Problem description: Reproduce the complete set of records exactly. No picture is to appear in the copy.

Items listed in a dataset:
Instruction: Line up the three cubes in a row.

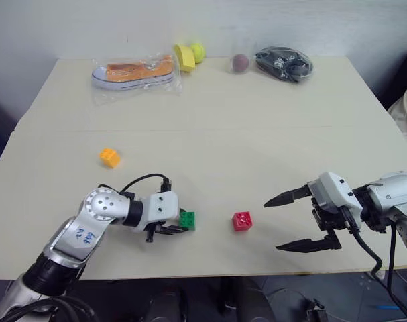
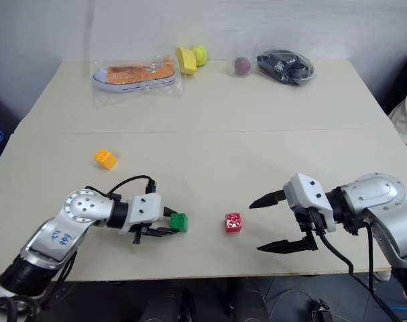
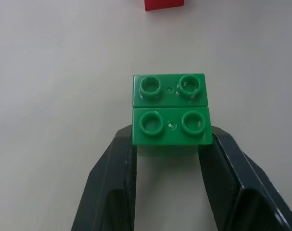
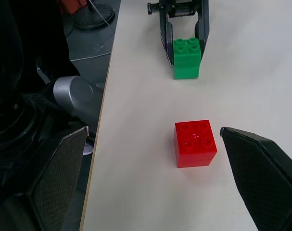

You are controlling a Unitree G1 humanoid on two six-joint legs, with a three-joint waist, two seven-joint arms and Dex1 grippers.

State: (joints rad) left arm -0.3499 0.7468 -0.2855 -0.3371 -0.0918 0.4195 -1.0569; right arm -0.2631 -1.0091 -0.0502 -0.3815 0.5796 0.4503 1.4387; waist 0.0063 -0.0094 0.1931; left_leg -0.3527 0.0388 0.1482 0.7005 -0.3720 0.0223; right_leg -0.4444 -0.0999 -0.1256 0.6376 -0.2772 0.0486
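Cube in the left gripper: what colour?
Green; the left gripper is shut on the green cube, clearest in the left wrist view.

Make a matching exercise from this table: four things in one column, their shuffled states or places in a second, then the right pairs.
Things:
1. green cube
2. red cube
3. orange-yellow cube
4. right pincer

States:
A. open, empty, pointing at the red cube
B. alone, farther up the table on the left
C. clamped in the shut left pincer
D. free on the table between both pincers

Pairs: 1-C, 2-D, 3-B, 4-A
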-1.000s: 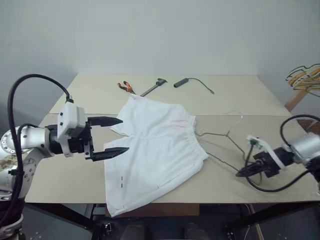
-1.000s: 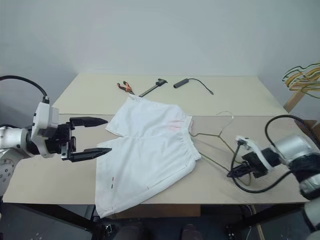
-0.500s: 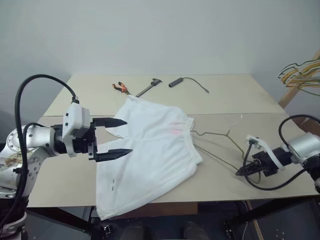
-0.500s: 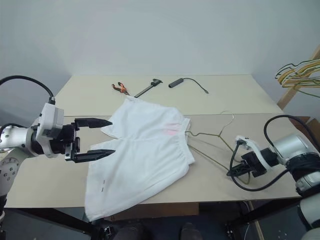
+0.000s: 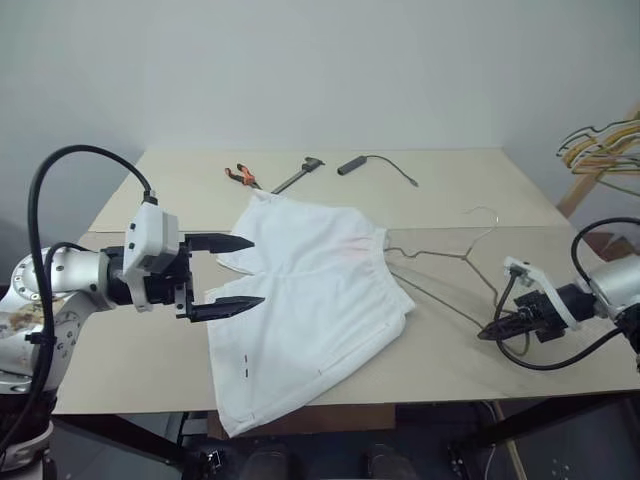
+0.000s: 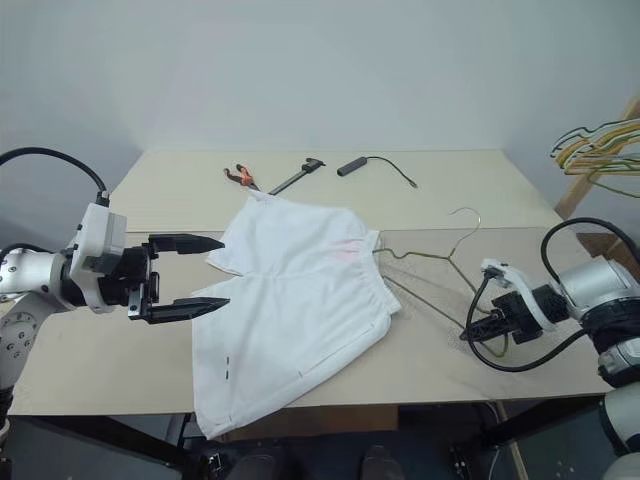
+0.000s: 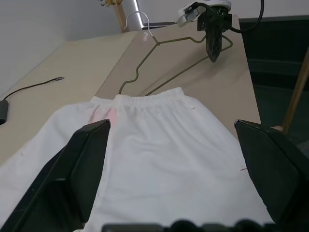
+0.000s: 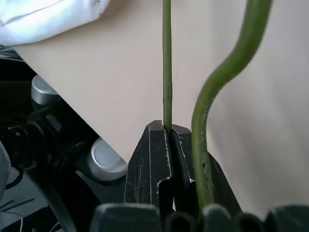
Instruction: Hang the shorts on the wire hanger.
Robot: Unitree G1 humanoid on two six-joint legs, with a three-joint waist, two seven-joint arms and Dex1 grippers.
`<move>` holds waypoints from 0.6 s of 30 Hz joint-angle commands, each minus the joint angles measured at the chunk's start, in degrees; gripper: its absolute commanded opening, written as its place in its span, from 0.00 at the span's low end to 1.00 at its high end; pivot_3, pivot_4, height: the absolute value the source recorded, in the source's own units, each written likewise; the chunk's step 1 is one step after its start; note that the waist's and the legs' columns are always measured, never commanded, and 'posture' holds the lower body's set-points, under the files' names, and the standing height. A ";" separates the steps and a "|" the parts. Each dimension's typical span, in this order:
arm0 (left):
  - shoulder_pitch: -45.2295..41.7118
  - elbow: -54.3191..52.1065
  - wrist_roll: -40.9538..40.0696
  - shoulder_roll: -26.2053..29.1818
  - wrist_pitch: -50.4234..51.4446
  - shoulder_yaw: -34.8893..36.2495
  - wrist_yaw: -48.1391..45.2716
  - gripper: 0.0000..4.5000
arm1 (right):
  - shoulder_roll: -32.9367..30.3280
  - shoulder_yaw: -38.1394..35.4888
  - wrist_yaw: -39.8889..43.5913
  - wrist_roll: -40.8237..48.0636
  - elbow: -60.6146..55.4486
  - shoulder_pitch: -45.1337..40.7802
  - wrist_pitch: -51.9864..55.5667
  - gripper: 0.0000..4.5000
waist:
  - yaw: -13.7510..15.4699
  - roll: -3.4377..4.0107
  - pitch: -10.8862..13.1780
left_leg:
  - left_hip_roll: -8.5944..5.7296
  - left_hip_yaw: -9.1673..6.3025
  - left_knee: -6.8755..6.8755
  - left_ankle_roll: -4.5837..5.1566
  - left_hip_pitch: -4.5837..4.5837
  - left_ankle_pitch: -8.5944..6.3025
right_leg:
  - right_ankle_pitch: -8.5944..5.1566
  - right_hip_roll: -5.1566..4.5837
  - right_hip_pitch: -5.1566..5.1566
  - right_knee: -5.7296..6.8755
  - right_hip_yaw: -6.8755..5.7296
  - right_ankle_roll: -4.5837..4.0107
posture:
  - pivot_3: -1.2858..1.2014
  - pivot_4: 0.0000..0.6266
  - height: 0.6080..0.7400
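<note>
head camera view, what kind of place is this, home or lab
Most likely a lab or test workspace, not a home: a bare beige worktable against a plain white wall, orange-handled pliers and a black clamp tool on it, and a bunch of yellowish wire hangers beside it.

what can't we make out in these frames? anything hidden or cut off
- Wire hanger: the end nearest the shorts runs under the waistband in the eye views, so how far it reaches inside is hidden.
- Bunch of hangers: cut off by the right edge of the eye views.
- Shorts' lower hem: hangs past the table front edge; cut off by the bottom edge in the left wrist view.
- Tools at the far edge: too small to identify.
</note>
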 commanded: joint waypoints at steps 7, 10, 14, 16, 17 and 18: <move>-0.86 -0.44 -0.09 0.20 -0.92 0.40 0.10 1.00 | 5.18 -3.26 2.96 -3.50 4.05 -3.75 -1.25 0.00 | 0.03 0.00 0.00 | -0.02 -0.01 0.00 0.00 -0.02 0.00 | 0.01 0.01 -0.01 0.01 0.01 0.00 | 0.56 0.00 1.00; -0.62 -0.46 -0.14 0.33 -0.88 0.62 0.01 1.00 | 6.04 -4.40 3.09 -3.76 5.29 -4.58 -1.47 0.00 | 0.15 0.00 0.00 | -0.02 -0.02 0.00 0.00 -0.04 0.00 | 0.01 0.00 -0.02 0.01 0.01 0.00 | 0.56 0.00 1.00; -0.07 -0.99 -0.39 0.36 -0.65 0.94 0.17 1.00 | 7.12 -5.47 2.23 -4.92 8.09 -5.98 -2.17 0.00 | 0.20 0.00 0.00 | -0.01 -0.04 0.00 0.00 -0.04 0.00 | 0.01 0.00 0.00 0.01 0.00 0.00 | 0.56 0.00 1.00; 0.28 -1.15 -0.35 0.28 -0.77 1.02 0.20 1.00 | 8.23 -5.85 1.24 -5.83 9.43 -6.56 -2.26 0.00 | 0.18 0.00 0.00 | -0.02 -0.04 0.00 0.00 -0.03 0.00 | 0.01 0.01 0.00 0.01 0.00 0.00 | 0.56 0.00 1.00; 0.32 -1.17 -0.35 0.24 -0.78 0.99 0.26 1.00 | 8.64 -5.90 1.17 -6.28 9.77 -6.64 -2.43 0.00 | 0.17 0.00 0.00 | -0.02 -0.03 0.00 0.00 -0.02 0.00 | 0.01 0.01 0.00 0.01 0.00 0.00 | 0.56 0.00 1.00; 0.34 -1.18 -0.33 0.20 -0.83 0.99 0.30 1.00 | 9.13 -5.77 1.08 -6.78 9.99 -6.65 -2.54 0.00 | 0.16 0.00 0.00 | -0.02 -0.03 0.00 -0.01 -0.02 0.00 | 0.01 0.02 0.00 0.02 0.00 0.00 | 0.56 0.00 1.00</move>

Expected output:
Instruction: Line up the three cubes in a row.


You are controlling a Unitree G1 humanoid on two six-joint legs, with a three-joint waist, two seven-joint arms and Dex1 grippers.

State: (joints rad) left arm -0.3499 0.7468 -0.2855 -0.3371 -0.0918 0.4195 -1.0569; right arm -0.2631 -1.0091 -0.0502 -0.3815 0.5796 0.4503 1.4387; waist 0.0063 -0.0094 0.1931; left_leg -0.3527 0.0388 0.1482 0.7005 -0.3720 0.0223; right_leg -0.4444 -0.0999 -0.1256 0.6376 -0.2772 0.0486
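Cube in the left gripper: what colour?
Green; the left gripper is shut on the green cube, clearest in the left wrist view.

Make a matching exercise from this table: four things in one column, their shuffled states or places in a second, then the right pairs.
Things:
1. green cube
2. red cube
3. orange-yellow cube
4. right pincer

States:
A. open, empty, pointing at the red cube
B. alone, farther up the table on the left
C. clamped in the shut left pincer
D. free on the table between both pincers

Pairs: 1-C, 2-D, 3-B, 4-A
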-1.000s: 
-1.000s: 
-0.500s: 
-0.500s: 
+0.000s: 
+0.000s: 
+0.000s: 
+0.000s: 
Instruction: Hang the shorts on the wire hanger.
Robot: Unitree G1 humanoid on two six-joint legs, with a three-joint waist, two seven-joint arms and Dex1 grippers.
`<move>` holds waypoints from 0.6 s of 30 Hz joint-angle commands, each minus the joint angles measured at the chunk's start, in degrees; gripper: its absolute commanded opening, written as its place in its span, from 0.00 at the span's low end to 1.00 at its high end; pivot_3, pivot_4, height: the absolute value the source recorded, in the source's own units, each written likewise; the chunk's step 1 is one step after its start; note that the waist's and the legs' columns are always measured, never commanded, and 'posture' holds the lower body's set-points, under the files' names, and the standing height. A ";" separates the steps and a "|" the parts. Each dimension's typical span, in this order:
arm0 (left):
  - shoulder_pitch: -45.2295..41.7118
  - elbow: -54.3191..52.1065
  - wrist_roll: -40.9538..40.0696
  - shoulder_roll: -26.2053..29.1818
  - wrist_pitch: -50.4234..51.4446
  - shoulder_yaw: -34.8893..36.2495
  - wrist_yaw: -48.1391..45.2716
  - gripper: 0.0000..4.5000
arm1 (right):
  - shoulder_roll: -32.9367..30.3280
  - shoulder_yaw: -38.1394..35.4888
  - wrist_yaw: -39.8889..43.5913
  - wrist_roll: -40.8237..48.0636
  - elbow: -60.6146..55.4486
  - shoulder_pitch: -45.1337..40.7802
  - wrist_pitch: -51.9864..55.5667
  - gripper: 0.0000..4.5000
waist:
  - yaw: -13.7510..15.4699
  - roll: -3.4377..4.0107
  - pitch: -10.8862..13.1780
left_leg:
  - left_hip_roll: -8.5944..5.7296
  - left_hip_yaw: -9.1673..6.3025
  - left_knee: -6.8755..6.8755
  - left_ankle_roll: -4.5837..5.1566
  - left_hip_pitch: -4.5837..4.5837
  - left_ankle_pitch: -8.5944..6.3025
right_leg:
  - right_ankle_pitch: -8.5944..5.1566
  - right_hip_roll: -5.1566..4.5837
  - right_hip_pitch: -5.1566..5.1566
  - right_knee: -5.7296..6.8755
  - right_hip_yaw: -6.8755..5.7296
  - right_ankle_roll: -4.5837..4.0107
posture:
  - pivot_3: -1.2858..1.2014
  - pivot_4: 0.0000..0.6266
  - height: 0.6080..0.7400
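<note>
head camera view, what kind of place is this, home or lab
Most likely a lab or test workspace, not a home: a bare beige worktable against a plain white wall, orange-handled pliers and a black clamp tool on it, and a bunch of yellowish wire hangers beside it.

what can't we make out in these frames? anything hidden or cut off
- Wire hanger: the end nearest the shorts runs under the waistband in the eye views, so how far it reaches inside is hidden.
- Bunch of hangers: cut off by the right edge of the eye views.
- Shorts' lower hem: hangs past the table front edge; cut off by the bottom edge in the left wrist view.
- Tools at the far edge: too small to identify.
</note>
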 commanded: joint waypoints at steps 7, 10, 14, 16, 17 and 18: <move>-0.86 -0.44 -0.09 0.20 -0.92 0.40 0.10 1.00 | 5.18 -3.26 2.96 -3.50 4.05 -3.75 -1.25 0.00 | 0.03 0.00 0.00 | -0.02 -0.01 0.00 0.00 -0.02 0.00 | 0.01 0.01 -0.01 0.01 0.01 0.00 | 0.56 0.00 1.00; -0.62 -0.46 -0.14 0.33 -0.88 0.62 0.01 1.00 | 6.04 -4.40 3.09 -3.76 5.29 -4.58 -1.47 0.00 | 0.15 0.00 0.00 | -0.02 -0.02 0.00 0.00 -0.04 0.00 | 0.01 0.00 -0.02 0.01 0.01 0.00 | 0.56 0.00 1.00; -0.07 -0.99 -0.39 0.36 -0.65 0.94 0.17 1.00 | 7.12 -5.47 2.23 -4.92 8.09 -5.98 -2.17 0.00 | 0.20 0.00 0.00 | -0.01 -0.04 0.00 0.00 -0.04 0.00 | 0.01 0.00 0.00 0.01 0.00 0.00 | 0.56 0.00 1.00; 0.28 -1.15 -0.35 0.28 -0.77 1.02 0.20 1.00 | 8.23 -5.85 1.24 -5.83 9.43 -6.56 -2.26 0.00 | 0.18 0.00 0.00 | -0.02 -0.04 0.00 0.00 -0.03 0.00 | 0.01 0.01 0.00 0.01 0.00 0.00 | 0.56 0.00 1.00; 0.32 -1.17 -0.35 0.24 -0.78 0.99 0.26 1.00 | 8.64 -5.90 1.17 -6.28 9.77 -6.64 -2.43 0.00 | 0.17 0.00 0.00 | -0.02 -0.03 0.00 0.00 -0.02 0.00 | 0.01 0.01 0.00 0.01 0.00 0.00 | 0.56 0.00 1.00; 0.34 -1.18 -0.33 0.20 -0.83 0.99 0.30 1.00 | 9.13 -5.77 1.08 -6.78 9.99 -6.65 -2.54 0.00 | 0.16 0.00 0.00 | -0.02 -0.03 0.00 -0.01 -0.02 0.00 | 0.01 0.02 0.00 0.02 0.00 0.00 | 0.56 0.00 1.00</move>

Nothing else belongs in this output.